*About this task*
In the entries that follow, repeat exactly the lines from the one that has "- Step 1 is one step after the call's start" through the one that has "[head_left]", but omit pictures.

*Available records*
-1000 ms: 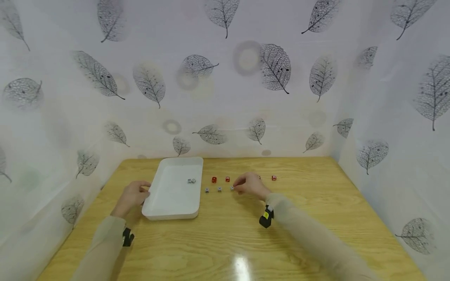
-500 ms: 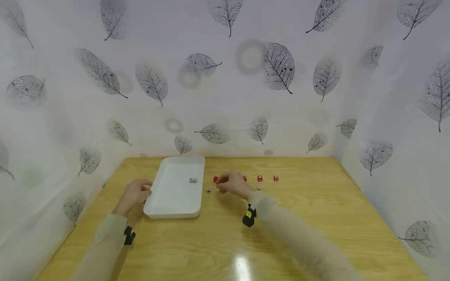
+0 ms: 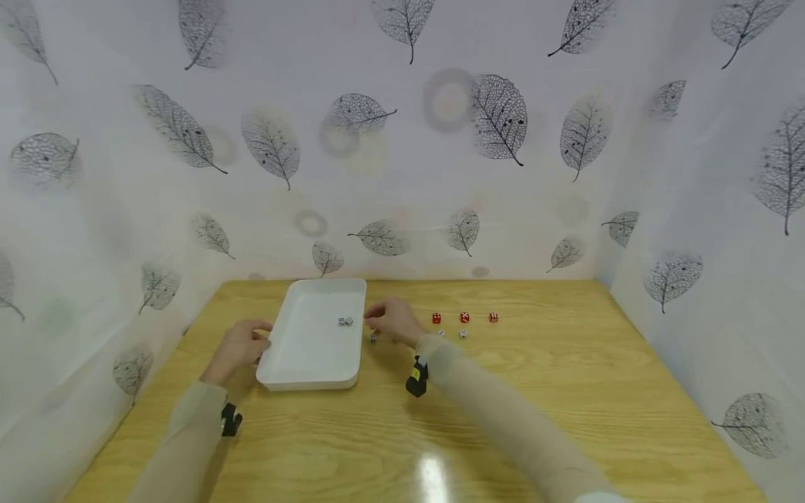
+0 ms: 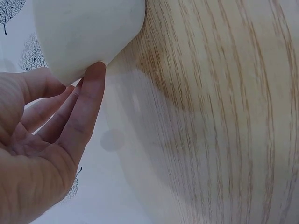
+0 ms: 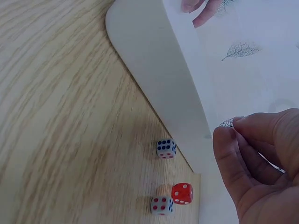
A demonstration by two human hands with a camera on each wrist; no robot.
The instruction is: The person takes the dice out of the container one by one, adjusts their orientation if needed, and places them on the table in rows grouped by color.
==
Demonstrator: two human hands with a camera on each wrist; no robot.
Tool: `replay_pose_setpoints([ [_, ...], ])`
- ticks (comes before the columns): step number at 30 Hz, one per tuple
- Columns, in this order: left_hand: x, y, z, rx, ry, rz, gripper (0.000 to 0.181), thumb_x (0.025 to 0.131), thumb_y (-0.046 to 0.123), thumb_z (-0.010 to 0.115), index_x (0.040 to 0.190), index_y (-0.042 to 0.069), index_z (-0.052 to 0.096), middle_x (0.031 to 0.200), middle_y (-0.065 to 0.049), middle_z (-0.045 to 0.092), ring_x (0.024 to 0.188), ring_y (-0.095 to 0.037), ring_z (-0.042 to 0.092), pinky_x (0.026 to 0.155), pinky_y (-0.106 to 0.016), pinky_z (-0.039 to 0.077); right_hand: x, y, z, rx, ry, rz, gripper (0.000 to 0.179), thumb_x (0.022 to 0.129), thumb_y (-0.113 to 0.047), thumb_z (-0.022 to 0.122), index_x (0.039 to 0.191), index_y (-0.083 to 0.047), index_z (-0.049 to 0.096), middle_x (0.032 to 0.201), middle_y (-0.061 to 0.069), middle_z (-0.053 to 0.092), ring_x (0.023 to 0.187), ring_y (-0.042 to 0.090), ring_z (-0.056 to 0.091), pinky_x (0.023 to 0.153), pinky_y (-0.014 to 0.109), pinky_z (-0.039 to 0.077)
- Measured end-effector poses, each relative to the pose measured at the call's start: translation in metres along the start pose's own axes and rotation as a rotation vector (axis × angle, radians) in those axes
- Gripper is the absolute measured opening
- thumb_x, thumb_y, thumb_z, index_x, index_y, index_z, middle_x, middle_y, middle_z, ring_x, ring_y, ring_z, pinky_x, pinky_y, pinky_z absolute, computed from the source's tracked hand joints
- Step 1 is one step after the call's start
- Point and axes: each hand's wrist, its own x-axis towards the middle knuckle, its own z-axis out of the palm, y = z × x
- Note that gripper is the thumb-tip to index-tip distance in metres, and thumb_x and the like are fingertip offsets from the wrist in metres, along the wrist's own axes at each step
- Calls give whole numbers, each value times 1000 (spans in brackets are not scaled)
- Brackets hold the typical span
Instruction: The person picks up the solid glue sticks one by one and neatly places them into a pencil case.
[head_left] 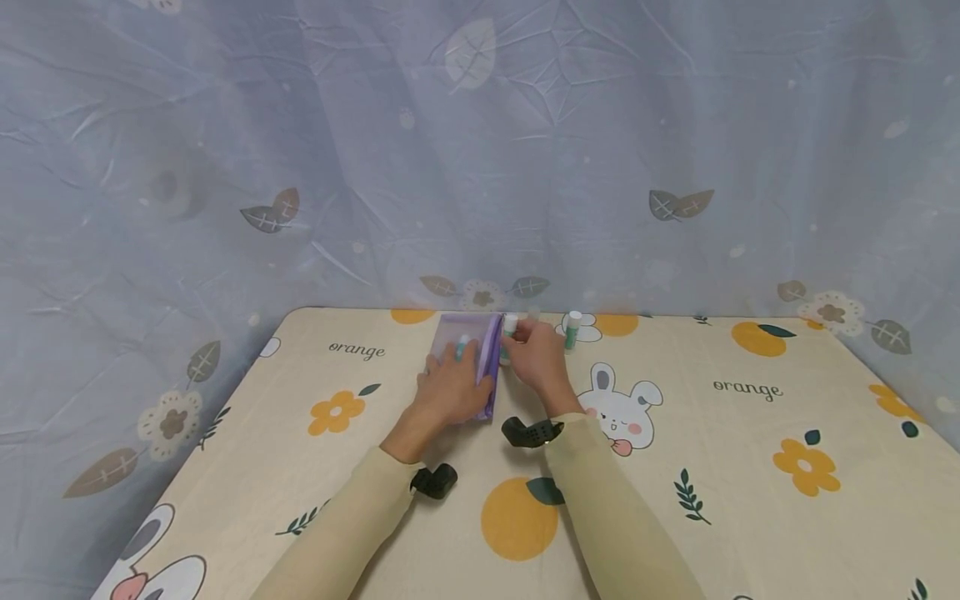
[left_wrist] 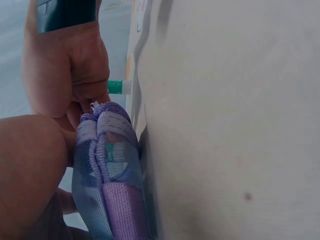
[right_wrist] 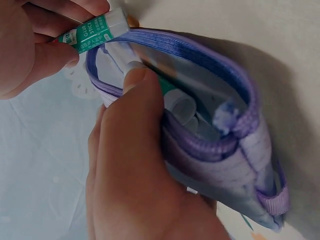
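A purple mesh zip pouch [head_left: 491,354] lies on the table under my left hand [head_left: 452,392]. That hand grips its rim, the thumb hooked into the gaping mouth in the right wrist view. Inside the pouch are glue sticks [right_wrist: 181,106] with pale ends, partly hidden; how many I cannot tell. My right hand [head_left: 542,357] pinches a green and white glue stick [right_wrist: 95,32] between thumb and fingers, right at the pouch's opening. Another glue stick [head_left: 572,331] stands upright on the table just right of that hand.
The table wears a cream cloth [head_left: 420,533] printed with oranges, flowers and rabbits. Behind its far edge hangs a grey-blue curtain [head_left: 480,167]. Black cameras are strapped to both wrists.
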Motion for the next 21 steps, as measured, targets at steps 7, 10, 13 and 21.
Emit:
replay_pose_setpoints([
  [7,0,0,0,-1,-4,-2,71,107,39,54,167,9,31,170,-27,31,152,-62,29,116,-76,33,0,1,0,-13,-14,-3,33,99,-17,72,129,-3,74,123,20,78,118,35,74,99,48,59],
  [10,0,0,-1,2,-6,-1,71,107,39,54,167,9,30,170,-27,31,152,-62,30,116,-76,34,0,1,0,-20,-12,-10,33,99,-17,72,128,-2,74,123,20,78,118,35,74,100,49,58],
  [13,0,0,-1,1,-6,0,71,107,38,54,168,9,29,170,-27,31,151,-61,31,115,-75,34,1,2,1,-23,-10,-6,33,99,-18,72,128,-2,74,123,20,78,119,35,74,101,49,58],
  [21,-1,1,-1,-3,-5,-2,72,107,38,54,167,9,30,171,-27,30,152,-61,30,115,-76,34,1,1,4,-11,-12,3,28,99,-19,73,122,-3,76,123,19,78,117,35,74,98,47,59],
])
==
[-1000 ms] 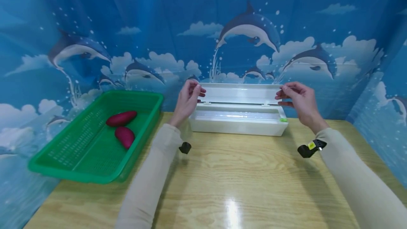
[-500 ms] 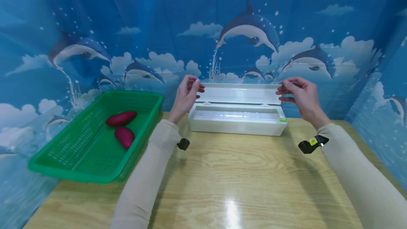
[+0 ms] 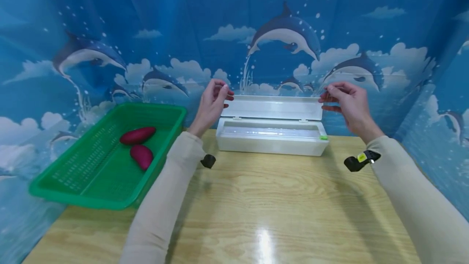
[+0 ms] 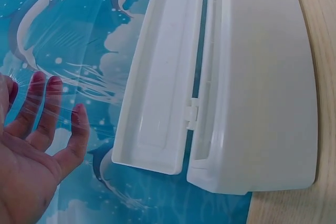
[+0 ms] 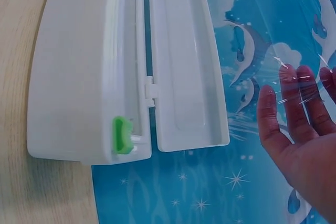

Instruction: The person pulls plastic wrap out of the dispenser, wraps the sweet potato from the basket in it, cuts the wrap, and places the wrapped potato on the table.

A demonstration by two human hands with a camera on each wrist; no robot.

*Response box*
- Step 1 is one step after the call's start
- Point and axes: each hand's wrist, its own x-axis towards the middle knuckle, its own z-axis out of the palm, y = z × x
- Note that gripper is the thumb-tip to index-tip distance in metres, and thumb_x and the like are fingertip offsets from the wrist in metres, along the wrist's own axes at each step
- Calls give whole numbers, each value times 1000 (spans in brackets are not scaled)
- Brackets hold the typical span
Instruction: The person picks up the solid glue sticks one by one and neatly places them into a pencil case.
[head_left] 

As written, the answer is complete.